State governments across the country are suing energy companies like ExxonMobil on the pretext that “climate change” is a proven fact rather than an hypothesis, that energy companies have contributed to it and therefore are legally responsible for any weather-related damages that occur and the cost of their remediation.
“This litigation strategy is dubious, at best, and sets a dangerous precedent for how we deal with issues of public policy,” comments Lee Parsley, general counsel for Texans for Lawsuit Reform.
Parsley said that public policy should be made in statehouses, not courthouses, and that all Americans, affirmers and deniers both, “should be concerned any time the courts are weaponized by attorneys and politicians for their own gain.”

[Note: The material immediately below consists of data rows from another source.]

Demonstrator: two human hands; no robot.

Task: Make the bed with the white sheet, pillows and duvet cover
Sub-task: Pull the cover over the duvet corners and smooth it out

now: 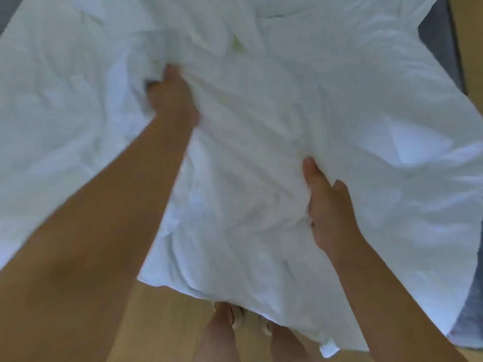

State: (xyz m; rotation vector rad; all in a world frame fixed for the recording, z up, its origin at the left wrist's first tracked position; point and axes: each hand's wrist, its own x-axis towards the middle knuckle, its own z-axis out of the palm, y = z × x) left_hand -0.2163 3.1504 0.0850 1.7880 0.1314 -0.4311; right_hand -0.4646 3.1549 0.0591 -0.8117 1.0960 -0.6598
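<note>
A crumpled white duvet cover (pixel 261 126) lies spread over the bed and hangs off its near edge toward the floor. My left hand (pixel 170 92) reaches far in and grips a bunch of the white fabric, its fingers buried in the folds. My right hand (pixel 326 202) is nearer, at the right of the middle, and grips a fold of the same cloth with its fingers curled into it. A thicker white heap, perhaps a pillow (pixel 261 6), lies at the far end; I cannot tell the sheet from the cover.
A grey bed base (pixel 441 43) shows at the far right and again at the lower right corner. The wooden floor (pixel 162 322) lies below the hanging cloth, with my legs and feet (pixel 230 333) standing on it close to the bed.
</note>
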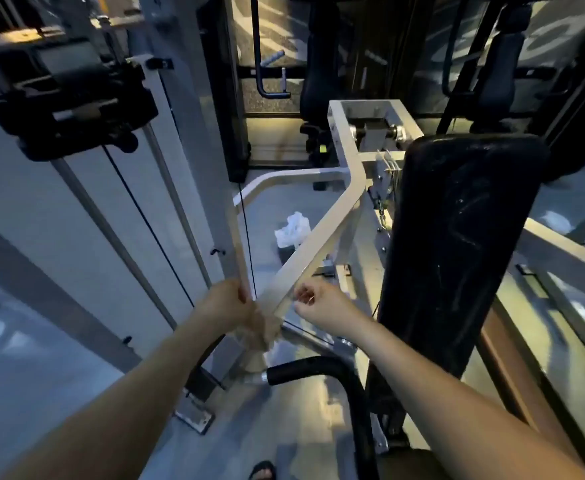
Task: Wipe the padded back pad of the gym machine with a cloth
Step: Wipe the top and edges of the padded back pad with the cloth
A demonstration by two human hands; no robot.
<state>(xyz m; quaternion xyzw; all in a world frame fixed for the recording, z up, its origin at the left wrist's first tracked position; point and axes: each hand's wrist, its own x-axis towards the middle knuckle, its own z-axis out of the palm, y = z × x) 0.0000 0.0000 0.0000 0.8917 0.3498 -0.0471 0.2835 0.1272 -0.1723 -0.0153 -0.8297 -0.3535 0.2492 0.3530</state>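
Hands low centre — left hand [227, 303] clenched around a beige cloth [261, 336] hanging at the white frame bar [313, 244]; right hand [322, 306] loosely curled, empty, just beside the bar. Black back pad [457, 244] stands upright to the right, streaked, apart from both hands.

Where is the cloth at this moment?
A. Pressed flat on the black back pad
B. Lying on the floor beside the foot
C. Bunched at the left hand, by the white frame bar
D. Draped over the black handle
C: the cloth hangs bunched under the left hand against the frame bar, well left of the back pad, which neither hand touches.
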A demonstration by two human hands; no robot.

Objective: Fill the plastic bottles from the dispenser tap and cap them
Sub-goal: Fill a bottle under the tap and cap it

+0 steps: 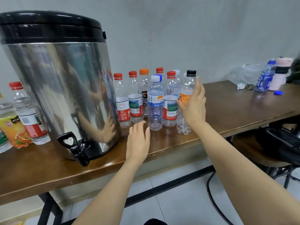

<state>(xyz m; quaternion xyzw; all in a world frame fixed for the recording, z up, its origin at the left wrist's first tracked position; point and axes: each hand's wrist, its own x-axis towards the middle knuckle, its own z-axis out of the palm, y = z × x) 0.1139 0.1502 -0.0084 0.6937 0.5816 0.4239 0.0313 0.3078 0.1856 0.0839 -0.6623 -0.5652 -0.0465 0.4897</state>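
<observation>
A steel dispenser [61,88] with a black lid stands at the left of the wooden table [235,111]; its black tap [76,147] juts over the front edge. Several capped, empty plastic bottles stand in a cluster to its right. My right hand [193,106] reaches with straight fingers against the black-capped bottle with an orange label [186,101]. In front of the white-capped bottle [155,103], my left hand [138,140] hovers flat over the table and holds nothing.
More bottles, one with a red cap [27,114] and one with an orange juice label [16,132], stand left of the dispenser. At the far right sit a blue bottle [264,78], a loose blue cap [278,93] and a plastic bag [243,73]. A stool [259,150] is under the table.
</observation>
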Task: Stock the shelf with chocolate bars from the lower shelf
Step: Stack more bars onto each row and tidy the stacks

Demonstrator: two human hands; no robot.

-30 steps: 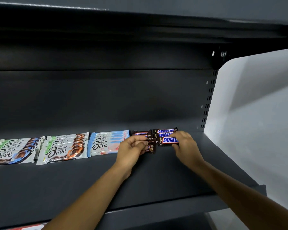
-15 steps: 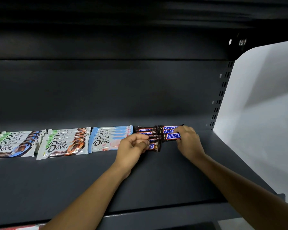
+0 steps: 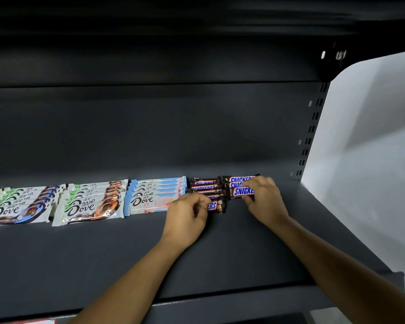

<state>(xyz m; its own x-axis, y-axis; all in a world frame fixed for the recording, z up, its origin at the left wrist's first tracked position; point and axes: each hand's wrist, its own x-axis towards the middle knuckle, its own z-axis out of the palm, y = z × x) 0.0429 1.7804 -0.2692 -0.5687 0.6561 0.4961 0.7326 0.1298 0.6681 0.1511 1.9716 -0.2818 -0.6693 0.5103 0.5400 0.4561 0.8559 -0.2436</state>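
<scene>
Brown Snickers bars lie in two short rows at the back right of the dark shelf (image 3: 232, 249). My left hand (image 3: 187, 215) pinches the front bar of the left Snickers row (image 3: 216, 206), its fingers curled on the wrapper's left end. My right hand (image 3: 263, 198) rests on the right Snickers row (image 3: 240, 184), fingers closed over the front bar's right end. Left of them lie three overlapping rows of Dove bars: a light blue and pink row (image 3: 150, 199), a white and orange row (image 3: 89, 206) and a white and blue row (image 3: 17, 210).
The shelf's dark back panel (image 3: 150, 127) rises behind the bars. A slotted upright (image 3: 311, 129) and a white side wall (image 3: 369, 148) close off the right end. An upper shelf (image 3: 173, 24) overhangs. The shelf's front lip (image 3: 220, 307) runs below my forearms.
Both hands have stayed on the Snickers bars, nudging them slightly. The view has tipped down and shifted a little to the left.
</scene>
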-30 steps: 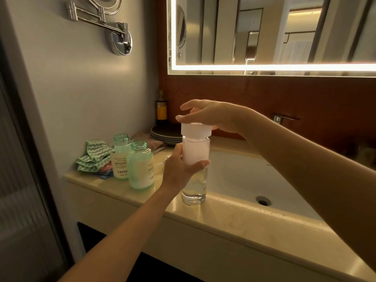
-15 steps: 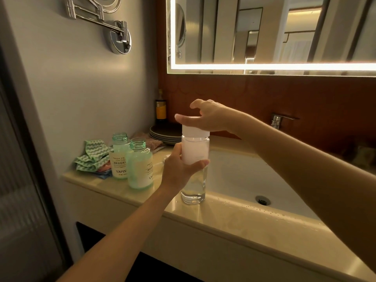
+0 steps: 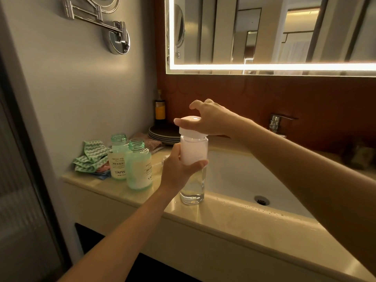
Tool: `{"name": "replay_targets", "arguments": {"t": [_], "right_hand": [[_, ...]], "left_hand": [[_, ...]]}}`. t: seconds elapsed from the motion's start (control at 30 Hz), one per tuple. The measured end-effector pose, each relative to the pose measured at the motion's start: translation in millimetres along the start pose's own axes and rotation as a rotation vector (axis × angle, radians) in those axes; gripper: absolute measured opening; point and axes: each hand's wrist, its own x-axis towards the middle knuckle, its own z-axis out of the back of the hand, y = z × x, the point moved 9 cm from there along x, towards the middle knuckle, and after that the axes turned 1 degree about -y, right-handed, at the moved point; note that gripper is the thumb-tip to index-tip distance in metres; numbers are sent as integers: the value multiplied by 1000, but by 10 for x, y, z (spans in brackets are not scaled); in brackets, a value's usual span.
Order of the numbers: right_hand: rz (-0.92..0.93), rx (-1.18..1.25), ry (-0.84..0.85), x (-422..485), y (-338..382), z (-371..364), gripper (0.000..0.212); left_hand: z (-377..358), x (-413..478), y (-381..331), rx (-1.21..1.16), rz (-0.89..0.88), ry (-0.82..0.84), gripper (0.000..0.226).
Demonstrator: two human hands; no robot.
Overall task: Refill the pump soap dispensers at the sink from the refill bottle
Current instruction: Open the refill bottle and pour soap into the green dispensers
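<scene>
Head view of a bathroom vanity. The refill bottle (image 3: pixel 194 180) is clear-walled, with a pale label round its upper half and clear liquid below. It stands upright near the centre of the view, on the cream counter (image 3: pixel 244 226) at the front-left rim of the basin (image 3: pixel 240 176). The left hand (image 3: pixel 179 169) enters from 7 o'clock and grips the bottle at label height, with the thumb across the near side and the fingers wrapped round the far side. The right hand (image 3: pixel 209 119) enters from 3 o'clock and clasps the white cap (image 3: pixel 190 131) from above. Its thumb lies along the cap's near edge, the other fingers curl over the far side, and the index finger arches above the cap top. At 9 o'clock of the bottle stand 2 green dispensers with open threaded necks: the front dispenser bottle (image 3: pixel 139 169), just beside the left hand, and the rear dispenser bottle (image 3: pixel 118 159), at its 10 o'clock. Farther toward 9 o'clock a green zigzag cloth (image 3: pixel 89 157) lies bunched against the wall. At 11 o'clock of the refill bottle sits a stack of dark plates (image 3: pixel 162 133) with a brown cloth (image 3: pixel 150 142) beside it — behind them stands a dark bottle with a yellow label (image 3: pixel 160 108). The tap (image 3: pixel 276 123) lies at 2 o'clock, the drain (image 3: pixel 261 200) at 4 o'clock, and a lit mirror (image 3: pixel 264 33) hangs at 12 o'clock.
</scene>
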Motion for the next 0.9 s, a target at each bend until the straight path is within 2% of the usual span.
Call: {"name": "replay_targets", "arguments": {"t": [0.07, 0.13, 0.2, 0.27, 0.33, 0.47, 0.53, 0.6, 0.7, 0.77, 0.9], "right_hand": [[30, -127, -29, 15, 46, -16, 77], [70, -155, 10, 23, 104, -72, 72], [100, -72, 90, 1, 131, -94, 61], [89, 113, 188, -34, 118, -90, 51], [60, 224, 236, -55, 88, -89, 59], [-6, -62, 66, 8, 18, -46, 83], [5, -177, 11, 21, 42, -29, 81], [58, -149, 40, 23, 82, -67, 69], [101, 165, 127, 2, 93, -111, 49], [77, 305, 172, -14, 58, -145, 54], [16, 61, 39, 4, -37, -93, 75]], "left_hand": [[6, -2, 5, -3, 6, -1, 82], [14, -4, -6, -1, 0, -3, 81], [15, -2, -21, 7, -9, -3, 82], [8, 2, -20, 18, -8, -1, 79], [-4, 6, -12, 26, -9, 1, 74], [2, 5, -3, 22, -13, -1, 68], [1, 1, -6, 15, -9, 1, 73], [5, -4, -12, 13, -1, -2, 73], [13, 1, -2, 22, 2, -11, 66], [9, 6, 12, 21, 3, -11, 67], [-7, -7, -6, -6, 1, -3, 86]]}}
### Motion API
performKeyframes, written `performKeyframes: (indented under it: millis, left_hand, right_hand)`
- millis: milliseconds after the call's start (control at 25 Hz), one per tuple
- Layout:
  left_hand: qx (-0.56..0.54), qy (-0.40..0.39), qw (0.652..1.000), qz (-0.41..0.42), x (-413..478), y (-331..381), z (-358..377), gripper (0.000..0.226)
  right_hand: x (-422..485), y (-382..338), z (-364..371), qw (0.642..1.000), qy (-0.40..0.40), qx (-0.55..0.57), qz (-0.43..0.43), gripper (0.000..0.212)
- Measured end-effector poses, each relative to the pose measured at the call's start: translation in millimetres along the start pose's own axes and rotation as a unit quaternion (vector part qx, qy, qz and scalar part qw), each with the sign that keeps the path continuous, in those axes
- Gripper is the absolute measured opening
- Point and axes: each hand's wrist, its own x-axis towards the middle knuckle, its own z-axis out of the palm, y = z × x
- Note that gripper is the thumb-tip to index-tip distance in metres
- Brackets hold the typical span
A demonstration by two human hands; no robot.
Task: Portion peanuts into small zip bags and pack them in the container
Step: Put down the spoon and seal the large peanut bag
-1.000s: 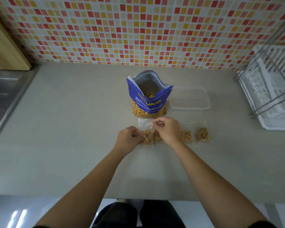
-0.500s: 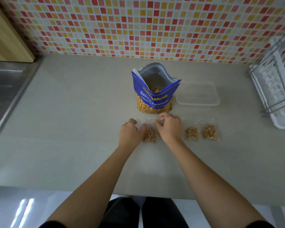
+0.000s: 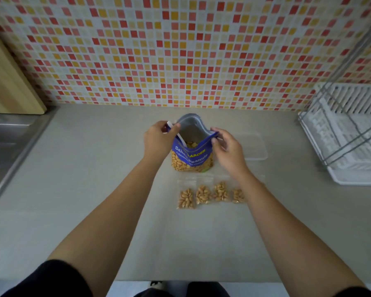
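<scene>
Both arms reach forward from the bottom of the view, bare below the dark sleeves (image 3: 58, 279), and converge toward the middle. The left grip (image 3: 157, 141) shows its back to the camera, wrist straight, with thumb and forefinger pinching the left top corner of the peanut bag (image 3: 191, 156). The right grip (image 3: 228, 147) is about level with it, wrist bent slightly inward. Its thumb and forefinger pinch the bag's right top edge, and the other fingers curl loosely behind. The two grips are apart, one on each side of the bag's mouth.
</scene>
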Motion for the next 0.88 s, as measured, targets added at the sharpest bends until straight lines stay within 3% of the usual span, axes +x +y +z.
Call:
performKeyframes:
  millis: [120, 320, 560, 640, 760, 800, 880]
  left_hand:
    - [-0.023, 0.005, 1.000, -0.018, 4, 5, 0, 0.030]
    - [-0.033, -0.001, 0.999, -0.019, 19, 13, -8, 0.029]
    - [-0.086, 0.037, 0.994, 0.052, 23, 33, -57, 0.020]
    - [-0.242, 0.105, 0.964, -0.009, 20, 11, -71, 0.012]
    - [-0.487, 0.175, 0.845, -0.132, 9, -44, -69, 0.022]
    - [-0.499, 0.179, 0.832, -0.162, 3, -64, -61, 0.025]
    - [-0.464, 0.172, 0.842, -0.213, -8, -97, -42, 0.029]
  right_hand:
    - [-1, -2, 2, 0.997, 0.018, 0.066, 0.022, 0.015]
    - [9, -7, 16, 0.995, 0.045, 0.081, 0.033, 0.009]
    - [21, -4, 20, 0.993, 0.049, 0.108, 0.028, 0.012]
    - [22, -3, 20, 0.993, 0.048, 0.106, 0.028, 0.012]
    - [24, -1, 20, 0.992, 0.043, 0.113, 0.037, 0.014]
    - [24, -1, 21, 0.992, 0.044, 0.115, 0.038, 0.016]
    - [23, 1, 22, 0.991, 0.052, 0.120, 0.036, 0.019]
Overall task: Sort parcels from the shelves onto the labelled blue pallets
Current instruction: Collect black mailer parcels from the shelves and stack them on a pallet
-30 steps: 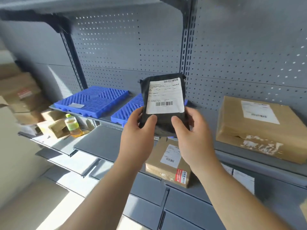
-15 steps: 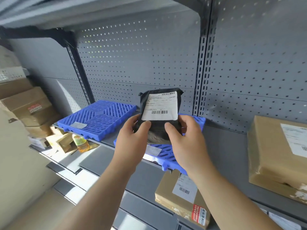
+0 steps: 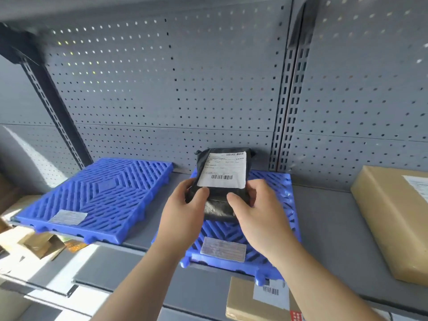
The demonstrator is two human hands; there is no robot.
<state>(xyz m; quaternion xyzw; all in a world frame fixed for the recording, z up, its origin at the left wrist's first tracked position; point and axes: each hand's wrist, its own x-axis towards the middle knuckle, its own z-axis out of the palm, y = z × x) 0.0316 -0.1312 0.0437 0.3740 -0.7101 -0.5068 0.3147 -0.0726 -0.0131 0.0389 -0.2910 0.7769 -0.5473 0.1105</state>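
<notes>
A black plastic parcel (image 3: 222,181) with a white shipping label is held upright in both hands, over the right blue pallet (image 3: 273,193). My left hand (image 3: 183,209) grips its lower left edge and my right hand (image 3: 257,212) grips its lower right edge, thumbs on the front. The parcel's bottom hangs just above the pallet; contact is unclear. That pallet carries a pale label (image 3: 222,249) near its front edge. A second blue pallet (image 3: 102,198) with its own label lies to the left on the same grey shelf.
A large brown cardboard parcel (image 3: 393,218) sits at the right of the shelf. Another brown box (image 3: 257,300) stands on the shelf below, under the right pallet. Crumpled brown boxes (image 3: 41,244) lie lower left. A perforated grey back panel (image 3: 162,93) rises behind.
Both hands carried the black parcel up and forward from in front of the shelf to over the right blue pallet. The view has closed in on the pallets.
</notes>
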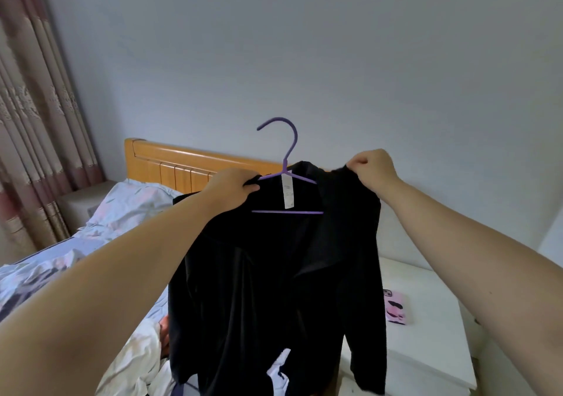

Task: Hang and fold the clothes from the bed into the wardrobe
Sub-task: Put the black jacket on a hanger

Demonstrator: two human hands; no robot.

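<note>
A black jacket point(274, 273) hangs in the air in front of me on a purple hanger point(286, 164), whose hook points up and left. A white label shows inside the collar. My left hand point(234, 187) grips the jacket's left shoulder together with the hanger's arm. My right hand point(370, 164) pinches the fabric of the right shoulder, which is pulled up level with the hanger. More clothes point(137, 362), white and pale, lie crumpled on the bed point(54, 261) under the jacket.
The bed has a wooden headboard point(170, 164) against the grey wall and a floral pillow point(131, 203). A white bedside cabinet point(426, 344) stands at the right with a pink phone point(396, 305) on it. Curtains point(33, 115) hang at the far left.
</note>
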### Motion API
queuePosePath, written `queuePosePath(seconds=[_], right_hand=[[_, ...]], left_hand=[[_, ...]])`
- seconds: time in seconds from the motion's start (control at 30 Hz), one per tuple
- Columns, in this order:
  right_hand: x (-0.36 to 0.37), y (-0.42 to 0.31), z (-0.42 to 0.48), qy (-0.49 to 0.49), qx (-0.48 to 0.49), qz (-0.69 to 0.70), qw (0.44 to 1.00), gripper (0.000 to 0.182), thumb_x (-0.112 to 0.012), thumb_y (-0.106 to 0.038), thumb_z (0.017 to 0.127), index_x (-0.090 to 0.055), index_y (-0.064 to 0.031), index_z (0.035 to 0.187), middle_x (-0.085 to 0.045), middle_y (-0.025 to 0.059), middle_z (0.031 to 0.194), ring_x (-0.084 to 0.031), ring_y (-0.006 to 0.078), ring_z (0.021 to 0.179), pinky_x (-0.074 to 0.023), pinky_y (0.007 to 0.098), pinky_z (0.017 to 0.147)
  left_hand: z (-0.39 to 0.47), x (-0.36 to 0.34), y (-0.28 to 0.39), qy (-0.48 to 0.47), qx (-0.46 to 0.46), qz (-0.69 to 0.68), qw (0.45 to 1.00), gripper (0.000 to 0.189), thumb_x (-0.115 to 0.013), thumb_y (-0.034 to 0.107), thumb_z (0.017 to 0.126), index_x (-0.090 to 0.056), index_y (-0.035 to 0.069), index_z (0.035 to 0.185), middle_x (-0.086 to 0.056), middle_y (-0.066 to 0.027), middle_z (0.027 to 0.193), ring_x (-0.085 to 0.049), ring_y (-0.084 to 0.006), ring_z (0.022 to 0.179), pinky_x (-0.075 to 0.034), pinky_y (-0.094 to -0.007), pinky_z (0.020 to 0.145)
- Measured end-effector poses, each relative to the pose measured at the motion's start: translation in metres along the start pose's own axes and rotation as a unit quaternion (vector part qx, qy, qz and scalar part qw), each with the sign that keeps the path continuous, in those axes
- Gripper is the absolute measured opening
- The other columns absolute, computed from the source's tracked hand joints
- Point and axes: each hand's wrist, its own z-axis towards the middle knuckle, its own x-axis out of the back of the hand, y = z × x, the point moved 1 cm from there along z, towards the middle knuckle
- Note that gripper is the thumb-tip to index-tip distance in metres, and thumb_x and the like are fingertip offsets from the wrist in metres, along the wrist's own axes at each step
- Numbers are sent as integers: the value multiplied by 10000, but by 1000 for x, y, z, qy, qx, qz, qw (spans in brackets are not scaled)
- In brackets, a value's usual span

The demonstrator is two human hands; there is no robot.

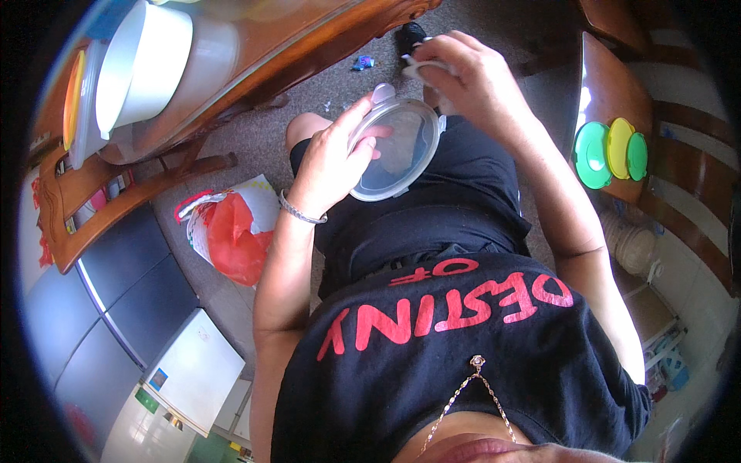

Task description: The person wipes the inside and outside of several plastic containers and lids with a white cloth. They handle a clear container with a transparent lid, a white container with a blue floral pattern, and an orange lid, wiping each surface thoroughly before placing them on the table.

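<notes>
My left hand (pixel 341 150), with a bracelet at its wrist, grips a clear round plastic container lid (pixel 396 165) by its left edge. The lid is tilted above my lap, and a pull tab stands up from its far rim. Fingers of that hand show through the clear plastic. Beyond the lid's upper right, apart from it, my right hand (pixel 472 72) pinches a soft white piece (pixel 428 70), likely tissue or cloth. This piece is blurred and partly covered by the fingers.
On the wooden table (pixel 272 63) at left stand a white plastic tub (pixel 145 69) and lids on edge. Green and yellow lids (pixel 620 147) rest on a wooden chair seat (pixel 613 92) at right. A bin with a red bag (pixel 231 237) and a blue wrapper (pixel 363 62) are on the floor.
</notes>
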Motion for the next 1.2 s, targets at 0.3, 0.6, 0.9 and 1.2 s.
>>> queuePosePath(seconds=[0.3,0.6,0.9,1.2], right_hand=[[-5,2,7,-34,0,-16,999,120,-614,-193,796,-617,-125,895,-597,101,872,-630,274,820,-514,378,687],[-12,-38,-5,-37,79,-57,995,149,-618,-150,760,-552,-114,888,-559,90,827,-617,281,766,-510,379,615],[-9,-8,-10,49,-36,-61,996,166,-611,-213,819,-584,-133,963,-597,57,860,-630,221,767,-500,358,641],[-6,-13,-6,-25,17,-71,997,112,-596,-215,824,-600,-164,924,-586,47,879,-632,225,781,-504,356,641]], left_hand=[[0,0,5,-7,5,-25,1000,425,-482,16,871,-388,-39,1281,-666,-151,980,-666,-187,826,-528,-267,692],[4,-1,13,27,28,-15,999,375,-470,-2,868,-451,-23,1242,-664,-146,964,-658,-149,771,-515,-248,662],[-5,5,2,53,87,-154,983,450,-450,41,906,-328,-33,1333,-626,-155,1074,-634,-127,770,-465,-174,563],[-11,7,0,55,25,-150,987,425,-453,64,918,-350,0,1325,-619,-153,1096,-642,-125,781,-458,-164,564]])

Texas is not one of the states getting on board the climate-change choo choo train.
“For more than a century, the production, refining, exporting, and use of oil and gas have been an important part of Texas’ economic strength,” Parsley said.
“The energy sector has long been a vital and central aspect of our booming economy,” said Ciara Matthews, deputy communications director for the Office of the Governor. “Texas’ hands-off approach allows a diversity of industries to flourish in the Lone Star State.”
Texas Attorney General Ken Paxton said that “using governmental power as a means to silence critics or beat political opponents should be called out,” and that he has interceded in lawsuits against Exxon, arguing that the oil company's adversaries “falsely presume that the scientific debate regarding climate change is settled, along with the related and equally important debate on how to respond to what science has found.”
Exxon recently asked a California district court for permission to question various state government officials who are blaming Exxon for a projected flooding disaster while simultaneously concealing that purported threat from potential state bond investors.
There are reasons to question the theory of climate change, and even more reasons to doubt its promoters.